Why then, cannot they say that matter is the same? Matter has no end or beginning? It just always has been.

re: the Big Bang: There is a good theory (a little more believable and scientific than the Bible theory) that there has been countless "Big Bangs" in a collapsing and expanding universe.

Also, transdimentional theorists show how infinity, time and distance are only figments of the imagination or better, merely "shadows" of higher dimentional realities - so the Creationist idea of "Where did it all come from" would not be a factor.

there are several metaphysical and theoretical (physics) explanations.

None of them starting with "God spoke."

2007-03-12 06:42:23 · 20 answers · asked by John Galt 2 in Society & Culture Religion & Spirituality

I know it's transdimensional - I dictated the question to my leanhaun-sidhe!

This question is really for Creationists! OOps!

2007-03-12 06:48:48 · update #1

20 answers

As I understand it, and physics is not my field so bear with me, matter is not all there is to it. There is also energy. Matter cannot be created nor destroyed, but it can be transformed into energy, energy into matter, matter into matter, etc. I like the cyclical model of repeated expansions/contractions, am interested in string theory but haven't found time to really get into it yet. What I keep coming back to is a suspicion that the infinite regress does not, in fact, terminate, which resolves the God issue but does not resolve the infinity issue, I am considering the possibility of a spherical Universe, which resolved certain issues for the flat-earthers. What we could perceive as infinity could end up being a circle. Not enough is known, we can't travel far enough, and I by the time we do I won't exist anymore, but one thing I do know is that at least we are trying. We are observing and studying, cosmologists, astronomers, physicists, are dedicating their lives to answering our questions, and that is more than I can say for anyone who chalks it all up to the god of the gaps and turns his back on the pursuit of knowledge.

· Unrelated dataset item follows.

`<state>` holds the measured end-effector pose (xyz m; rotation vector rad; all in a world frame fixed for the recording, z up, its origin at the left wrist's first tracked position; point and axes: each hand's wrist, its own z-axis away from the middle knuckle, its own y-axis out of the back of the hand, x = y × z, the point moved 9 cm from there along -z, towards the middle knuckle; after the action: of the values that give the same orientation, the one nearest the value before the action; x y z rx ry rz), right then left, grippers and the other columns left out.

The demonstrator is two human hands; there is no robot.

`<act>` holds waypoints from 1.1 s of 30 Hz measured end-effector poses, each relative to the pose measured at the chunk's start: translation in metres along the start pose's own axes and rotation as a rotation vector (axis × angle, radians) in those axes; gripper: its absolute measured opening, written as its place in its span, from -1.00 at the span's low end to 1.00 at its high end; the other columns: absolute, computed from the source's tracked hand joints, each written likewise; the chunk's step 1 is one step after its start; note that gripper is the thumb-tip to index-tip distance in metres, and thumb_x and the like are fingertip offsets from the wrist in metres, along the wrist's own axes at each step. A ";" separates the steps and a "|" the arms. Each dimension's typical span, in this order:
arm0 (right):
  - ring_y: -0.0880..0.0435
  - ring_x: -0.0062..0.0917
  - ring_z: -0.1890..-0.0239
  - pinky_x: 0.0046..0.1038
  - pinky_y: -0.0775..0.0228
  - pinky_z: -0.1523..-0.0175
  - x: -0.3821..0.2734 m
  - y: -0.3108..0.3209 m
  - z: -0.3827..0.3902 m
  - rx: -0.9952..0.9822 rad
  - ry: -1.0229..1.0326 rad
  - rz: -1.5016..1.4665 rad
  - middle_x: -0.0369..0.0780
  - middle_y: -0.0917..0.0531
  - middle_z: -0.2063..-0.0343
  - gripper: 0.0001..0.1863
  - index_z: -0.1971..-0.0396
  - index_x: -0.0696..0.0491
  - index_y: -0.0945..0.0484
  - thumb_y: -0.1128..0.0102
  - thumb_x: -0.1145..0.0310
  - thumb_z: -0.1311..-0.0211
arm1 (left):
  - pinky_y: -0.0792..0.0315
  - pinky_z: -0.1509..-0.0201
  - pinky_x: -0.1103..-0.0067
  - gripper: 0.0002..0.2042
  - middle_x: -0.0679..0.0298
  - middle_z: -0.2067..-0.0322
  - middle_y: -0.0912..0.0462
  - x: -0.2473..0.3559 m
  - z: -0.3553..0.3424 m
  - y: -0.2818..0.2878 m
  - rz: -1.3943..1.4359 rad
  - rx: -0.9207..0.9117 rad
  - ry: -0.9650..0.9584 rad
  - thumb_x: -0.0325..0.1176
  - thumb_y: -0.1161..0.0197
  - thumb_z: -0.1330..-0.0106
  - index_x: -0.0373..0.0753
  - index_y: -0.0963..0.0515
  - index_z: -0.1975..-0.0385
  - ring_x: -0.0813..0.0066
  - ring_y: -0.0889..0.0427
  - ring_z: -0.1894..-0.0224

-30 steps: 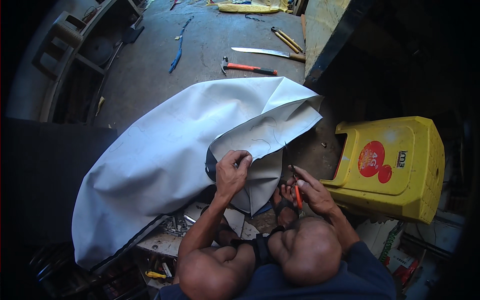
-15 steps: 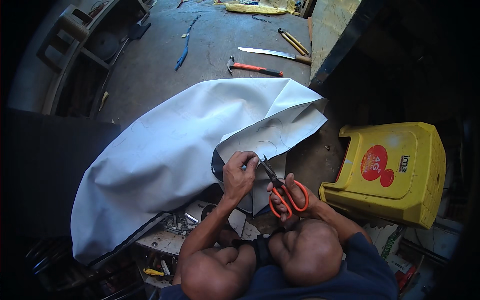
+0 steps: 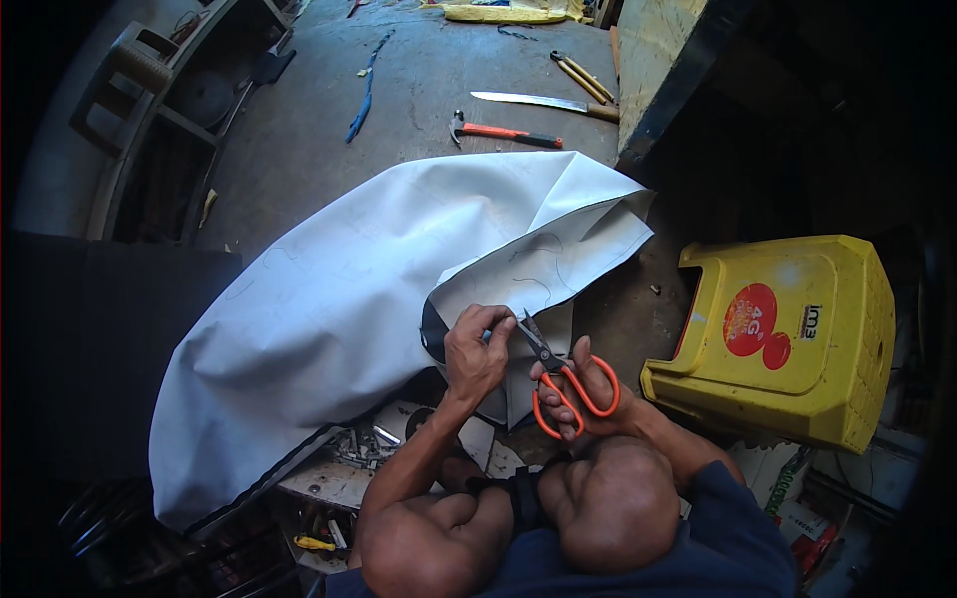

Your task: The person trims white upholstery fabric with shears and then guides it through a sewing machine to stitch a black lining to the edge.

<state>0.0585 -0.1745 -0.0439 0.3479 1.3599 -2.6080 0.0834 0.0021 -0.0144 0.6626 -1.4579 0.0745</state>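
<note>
While pinching the edge of the white sheet [image 3: 339, 279] between thumb and forefinger of the left hand [image 3: 477, 349], curling the remaining fingers in toward the palm. Grasping the orange-handled scissors [image 3: 546, 359] in the right hand [image 3: 596, 387], with fingers wrapping around the widely spread handle loops. Pointing the dark blades up and slightly to the left — holding them a little parted, tips just beside the left fingertips. Not telling for certain, at this size, any contact between blades and sheet.

Having the sheet lying broad and puckered in front of the bare knees [image 3: 618, 503], reaching from the lower left to just beyond the hands, with its right end folding back on itself. Seeing thin dark threads [image 3: 538, 285] curling over that folded part, and a dark band [image 3: 259, 481] running along the lower-left edge.

Facing, on the grey floor [image 3: 289, 149] beyond the sheet, a red-handled hammer [image 3: 508, 134], then a long knife [image 3: 538, 101], then a two-handled tool [image 3: 583, 78] near the knife's handle — with a blue cord [image 3: 365, 95] lying farther left. Having a boxy yellow plastic piece [image 3: 788, 389] standing to the right, apart from the sheet, and small metal pieces [image 3: 364, 448] lying near the left forearm.
</note>
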 end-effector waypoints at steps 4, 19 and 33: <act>-0.52 -0.62 0.51 -0.45 -0.60 0.47 0.000 -0.002 -0.001 -0.006 0.010 0.021 -0.31 -0.45 0.40 -0.05 -0.16 0.03 -0.43 0.26 -0.60 -0.29 | -0.50 0.17 0.54 -0.89 0.16 0.36 -0.69 -0.010 0.002 0.000 0.061 0.007 0.096 -0.49 -0.36 -0.33 -0.36 -0.70 0.21 0.37 -0.67 0.35; -0.36 -0.73 0.69 -0.65 -0.27 0.65 -0.037 0.021 0.004 0.324 0.391 0.278 -0.36 -0.40 0.53 -0.24 -0.05 0.11 -0.42 0.04 -0.39 -0.43 | -0.54 0.13 0.45 -0.86 0.06 0.31 -0.71 -0.013 0.006 -0.001 0.045 0.006 0.075 -0.45 -0.32 -0.40 -0.35 -0.66 0.15 0.22 -0.72 0.28; -0.68 -0.52 0.43 -0.43 -0.71 0.35 -0.074 0.070 -0.020 0.667 0.674 0.259 -0.21 -0.57 0.34 -0.59 0.06 0.10 -0.31 -0.40 0.45 -0.28 | -0.48 0.13 0.24 -0.92 0.04 0.31 -0.60 0.000 0.013 -0.018 -0.200 -0.094 -0.040 -0.49 -0.35 -0.28 -0.33 -0.60 0.31 0.00 -0.62 0.25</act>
<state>0.1508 -0.1942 -0.0886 1.4817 0.4291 -2.7303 0.0798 -0.0180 -0.0216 0.7322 -1.4174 -0.1629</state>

2007-03-12 06:51:03 · answer #1 · answered by Anonymous · 0 0

I don't understand where you're trying to go with this? Nothing you said after the word "evolutionists" had anything at all to do with evolution. Evolution has nothing to do with the beginnings of the universe, or even the beginnings of life, just how life has changed and grown since then. You are quite right that something does not come from nothing. Neither matter or energy can be either created or destroyed, it only changes forms. Knowing that, it stands to reason that the universe (or rather, the stuff the universe is composed of) has always been there. Not in it's current form, of course, but in some form or another. Even if one believes that the first cell simply rose out of the primordial ooze (a theory completely separate from evolution) it didn't come from nothing, it came from the materials that were available in that ooze.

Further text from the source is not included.